Recently I showed in
5) John Baez, 4-dimensional BF theory with cosmological term as a topological
quantum field theory, available as q-alg/9507006.
that the Crane-Yetter-Broda theory is indeed isomorphic as a TQFT to a certain
BF theory. With a bit more work, this should give us a state sum model for
the BF theory that's a baby version of quantum gravity in 4 dimensions.
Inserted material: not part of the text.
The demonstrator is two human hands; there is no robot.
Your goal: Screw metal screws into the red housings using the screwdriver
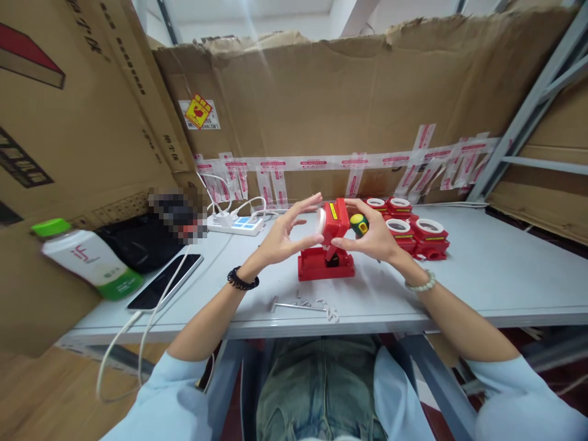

This should come in handy for studying Smolin's hypothesis and its
ramifications.
6) Timothy Porter, TQFTs from homotopy n-types, University of Wales,
Bangor preprint.
The Dijkgraaf-Witten model is an n-dimensional TQFT one gets from a finite
group G. It's given by a really simple state sum model. Chop your manifold
into simplices; then the allowed "states" are just labellings of the
edges with elements of G subject to the constraint that the product around
any triangle is 1. You can think of a labelling as a kind of "connection"
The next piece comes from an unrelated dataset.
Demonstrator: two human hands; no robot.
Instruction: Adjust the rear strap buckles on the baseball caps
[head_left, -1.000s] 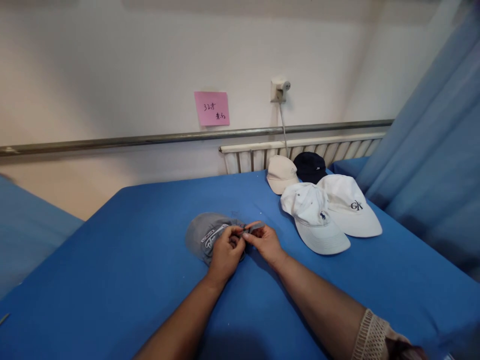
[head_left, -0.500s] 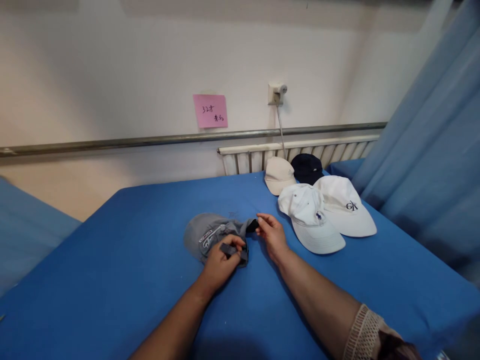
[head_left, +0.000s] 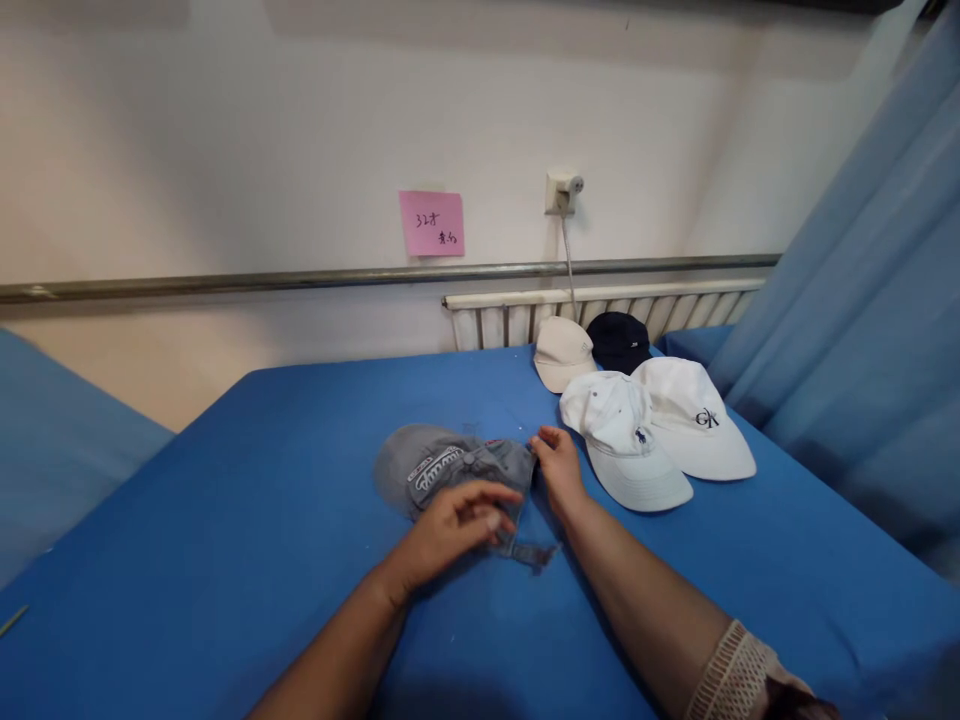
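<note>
Near the middle of the blue cover (head_left: pixel 270 500), a grey cap (head_left: pixel 480 461) lay with its brim (head_left: pixel 395 464) toward nine o'clock and pale lettering on its front. At the cap's six o'clock, the left hand (head_left: pixel 463 520) hung over the near side, its fingers loosely bent and its thumb set apart from them, with nothing to be seen in its grasp. Between four and five o'clock, a strap (head_left: pixel 531 553) stuck out from the back of the cap onto the cover, its end blurred.

The right hand (head_left: pixel 558 465) was at three o'clock, fingertips drawn in close at the cap's rear edge; whether they pinched the cloth could not be told. A light openwork sleeve (head_left: pixel 731 672) ended partway along that arm.

Farther out at three o'clock, beyond the right hand, sat a white cap with a small dark emblem (head_left: pixel 619 425), and against its far side a white cap with dark letters (head_left: pixel 686 415). A beige cap (head_left: pixel 561 352) stood between one and two o'clock, just beside a navy cap (head_left: pixel 618 340) at two. Toward twelve o'clock, a pink note (head_left: pixel 432 224) with handwriting was fixed on the wall (head_left: pixel 300 150), above a metal rail (head_left: pixel 315 280).
</note>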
that tells you how to parallel transport along the edges, and the
constraint says the connection is flat. Expectation values of
physical observables are then computed as sums over these states.
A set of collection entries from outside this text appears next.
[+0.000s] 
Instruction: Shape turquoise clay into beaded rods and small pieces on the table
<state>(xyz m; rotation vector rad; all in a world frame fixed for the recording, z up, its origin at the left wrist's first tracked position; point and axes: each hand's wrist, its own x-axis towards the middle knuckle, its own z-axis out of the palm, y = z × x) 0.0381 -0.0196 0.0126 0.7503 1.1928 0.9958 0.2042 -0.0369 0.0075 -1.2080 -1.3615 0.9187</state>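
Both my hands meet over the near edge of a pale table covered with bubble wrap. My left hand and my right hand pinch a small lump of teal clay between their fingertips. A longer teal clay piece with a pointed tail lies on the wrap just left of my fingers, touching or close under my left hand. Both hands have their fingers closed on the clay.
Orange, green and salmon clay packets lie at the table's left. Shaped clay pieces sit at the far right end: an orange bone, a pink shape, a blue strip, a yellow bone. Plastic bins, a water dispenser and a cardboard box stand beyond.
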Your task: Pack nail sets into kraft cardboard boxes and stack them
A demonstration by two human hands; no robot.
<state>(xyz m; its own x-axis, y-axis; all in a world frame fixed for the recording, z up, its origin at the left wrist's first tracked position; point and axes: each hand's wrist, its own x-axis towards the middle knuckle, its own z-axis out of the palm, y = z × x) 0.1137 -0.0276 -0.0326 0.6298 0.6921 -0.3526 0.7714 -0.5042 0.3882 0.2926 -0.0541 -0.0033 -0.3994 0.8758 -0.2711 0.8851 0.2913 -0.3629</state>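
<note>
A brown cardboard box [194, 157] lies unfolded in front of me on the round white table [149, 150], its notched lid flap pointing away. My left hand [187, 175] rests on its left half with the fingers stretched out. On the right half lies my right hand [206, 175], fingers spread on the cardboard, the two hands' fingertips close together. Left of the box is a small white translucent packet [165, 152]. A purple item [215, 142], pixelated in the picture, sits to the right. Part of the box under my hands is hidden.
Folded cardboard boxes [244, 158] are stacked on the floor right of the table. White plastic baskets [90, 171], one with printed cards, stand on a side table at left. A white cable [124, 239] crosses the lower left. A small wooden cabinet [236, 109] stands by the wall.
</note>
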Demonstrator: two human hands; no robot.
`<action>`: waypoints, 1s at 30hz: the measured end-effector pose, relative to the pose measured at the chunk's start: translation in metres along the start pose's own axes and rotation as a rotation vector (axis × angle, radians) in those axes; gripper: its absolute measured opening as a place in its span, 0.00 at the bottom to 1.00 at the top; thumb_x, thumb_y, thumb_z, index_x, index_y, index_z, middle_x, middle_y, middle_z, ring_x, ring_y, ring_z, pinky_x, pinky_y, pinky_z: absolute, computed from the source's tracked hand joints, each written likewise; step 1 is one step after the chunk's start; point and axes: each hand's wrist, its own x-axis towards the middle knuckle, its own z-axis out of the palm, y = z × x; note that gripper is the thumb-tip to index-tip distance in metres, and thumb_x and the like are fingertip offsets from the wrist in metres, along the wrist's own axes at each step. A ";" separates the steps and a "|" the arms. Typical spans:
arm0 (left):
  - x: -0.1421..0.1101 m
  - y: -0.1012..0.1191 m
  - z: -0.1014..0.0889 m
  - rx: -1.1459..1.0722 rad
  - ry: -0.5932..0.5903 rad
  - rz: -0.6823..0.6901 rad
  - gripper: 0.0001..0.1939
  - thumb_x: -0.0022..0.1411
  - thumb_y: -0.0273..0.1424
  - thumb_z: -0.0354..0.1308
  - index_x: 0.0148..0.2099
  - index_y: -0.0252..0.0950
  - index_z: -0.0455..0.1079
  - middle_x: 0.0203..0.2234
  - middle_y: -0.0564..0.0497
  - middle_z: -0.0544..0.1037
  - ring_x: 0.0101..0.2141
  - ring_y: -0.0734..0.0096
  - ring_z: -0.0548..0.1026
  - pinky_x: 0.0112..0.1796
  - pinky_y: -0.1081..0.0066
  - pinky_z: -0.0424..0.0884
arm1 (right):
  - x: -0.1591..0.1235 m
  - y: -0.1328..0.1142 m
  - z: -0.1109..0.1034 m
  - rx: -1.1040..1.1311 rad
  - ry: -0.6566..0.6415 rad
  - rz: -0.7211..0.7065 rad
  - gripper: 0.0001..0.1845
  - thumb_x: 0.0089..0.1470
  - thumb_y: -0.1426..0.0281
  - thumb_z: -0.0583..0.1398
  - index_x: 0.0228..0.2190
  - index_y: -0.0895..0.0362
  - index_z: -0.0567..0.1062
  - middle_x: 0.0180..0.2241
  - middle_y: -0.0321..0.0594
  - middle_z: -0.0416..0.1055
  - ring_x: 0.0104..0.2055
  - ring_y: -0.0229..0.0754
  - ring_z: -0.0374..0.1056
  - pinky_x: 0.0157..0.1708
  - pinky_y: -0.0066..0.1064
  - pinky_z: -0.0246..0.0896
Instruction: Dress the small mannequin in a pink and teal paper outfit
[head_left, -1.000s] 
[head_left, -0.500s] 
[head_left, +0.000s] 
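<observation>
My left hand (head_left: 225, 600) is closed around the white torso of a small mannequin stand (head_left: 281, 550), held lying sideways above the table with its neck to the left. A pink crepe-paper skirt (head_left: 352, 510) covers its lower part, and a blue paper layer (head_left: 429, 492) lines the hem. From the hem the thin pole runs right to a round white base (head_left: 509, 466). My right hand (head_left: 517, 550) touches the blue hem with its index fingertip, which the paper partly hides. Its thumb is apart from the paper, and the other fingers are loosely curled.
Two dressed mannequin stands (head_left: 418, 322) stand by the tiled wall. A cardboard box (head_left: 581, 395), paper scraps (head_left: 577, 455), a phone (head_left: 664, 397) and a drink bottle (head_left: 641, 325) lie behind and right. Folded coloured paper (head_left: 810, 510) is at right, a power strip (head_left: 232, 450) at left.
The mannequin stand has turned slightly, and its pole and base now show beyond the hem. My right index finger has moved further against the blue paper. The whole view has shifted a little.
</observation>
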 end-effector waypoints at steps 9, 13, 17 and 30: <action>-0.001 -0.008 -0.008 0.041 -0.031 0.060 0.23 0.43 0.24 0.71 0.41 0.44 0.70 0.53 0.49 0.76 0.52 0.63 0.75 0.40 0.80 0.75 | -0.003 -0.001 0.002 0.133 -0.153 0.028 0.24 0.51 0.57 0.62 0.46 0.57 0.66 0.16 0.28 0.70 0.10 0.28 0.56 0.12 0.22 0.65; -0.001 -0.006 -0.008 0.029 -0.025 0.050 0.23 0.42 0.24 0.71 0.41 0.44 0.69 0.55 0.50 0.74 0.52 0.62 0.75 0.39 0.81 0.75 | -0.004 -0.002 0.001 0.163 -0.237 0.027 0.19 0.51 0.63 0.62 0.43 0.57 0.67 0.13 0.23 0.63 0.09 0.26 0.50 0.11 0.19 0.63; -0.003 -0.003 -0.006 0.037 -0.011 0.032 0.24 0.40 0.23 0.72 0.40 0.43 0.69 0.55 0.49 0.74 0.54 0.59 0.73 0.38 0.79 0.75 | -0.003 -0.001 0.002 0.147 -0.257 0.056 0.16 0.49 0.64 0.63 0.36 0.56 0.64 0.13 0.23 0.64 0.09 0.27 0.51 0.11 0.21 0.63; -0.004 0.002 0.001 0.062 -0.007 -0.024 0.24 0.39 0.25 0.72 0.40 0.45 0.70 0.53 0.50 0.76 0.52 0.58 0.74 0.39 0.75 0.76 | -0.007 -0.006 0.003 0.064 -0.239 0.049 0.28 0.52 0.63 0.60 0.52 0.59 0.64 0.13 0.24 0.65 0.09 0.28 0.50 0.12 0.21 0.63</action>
In fact, this TQFT is a baby version of BF theory *without*
cosmological constant. A toy model of a toy model of quantum gravity,
in other words: the classical solutions of BF theory without
cosmological constant are just flat connections on some G-bundle where
G is a Lie group, while the Dijkgraaf-Witten model does something
similar for a finite group.
In a previous paper (see "week54") Porter studied the Dijkgraaf-Witten
model and a generalization of it due to Yetter that allows one to label
faces with things too... one can think of this generalization as
allowing "curvature", because the product of elements of
G around a triangle need no longer be 1; instead, it's something
determined by the labelling of the face.
7) David Yetter, TQFTs from homotopy 2-types, Journal of Knot Theory and its
Ramifications 2 (1993), 113-123.
In his new paper Porter takes this idea to its logical conclusion and
constructs analogous theories that allow labellings of simplices in any
dimension. Technically, the input data is no longer just a finite group,
but a finite simplicial group G.
What's a simplicial group? It's a wonderful thing;
using the "internalization" trick I've referred to in some previous Finds,
all I need to say is that it's a simplicial object in the category of
groups. A simplicial set is a bunch of sets, one for each natural
number, together with a bunch of "face" and "degeneracy" maps satisfying
the same laws that the face and degeneracy maps do for a simplex.
(Students of singular or simplicial homology will know what I'm
talking about.) Similarly, a simplicial group is a bunch of
*groups*, together with a bunch of of "face" and "degeneracy" *homomorphisms*
satisfying the same laws.
A triangulated manifold gives a simplicial set in an obvious way, and
from any simplicial set one can obtain a simplicial groupoid (like a
simplicial group, but with groupoids instead!) called its "loop
groupoid". The sort of labellings Porter considers are homomorphisms
from this simplicial groupoid to the given simplicial group G.
I will refrain from trying to say what all this has to do with
homotopy n-types. Nonetheless, from a pure mathematics point of view,
that's the most exciting aspect of the whole business!
Part of the puzzle about TQFTs is their relation to traditional
algebraic topology (and not-so-traditional algebraic topology like
nonabelian cohomology, n-stacks, etc.), and this work
serves as a big clue about that relationship.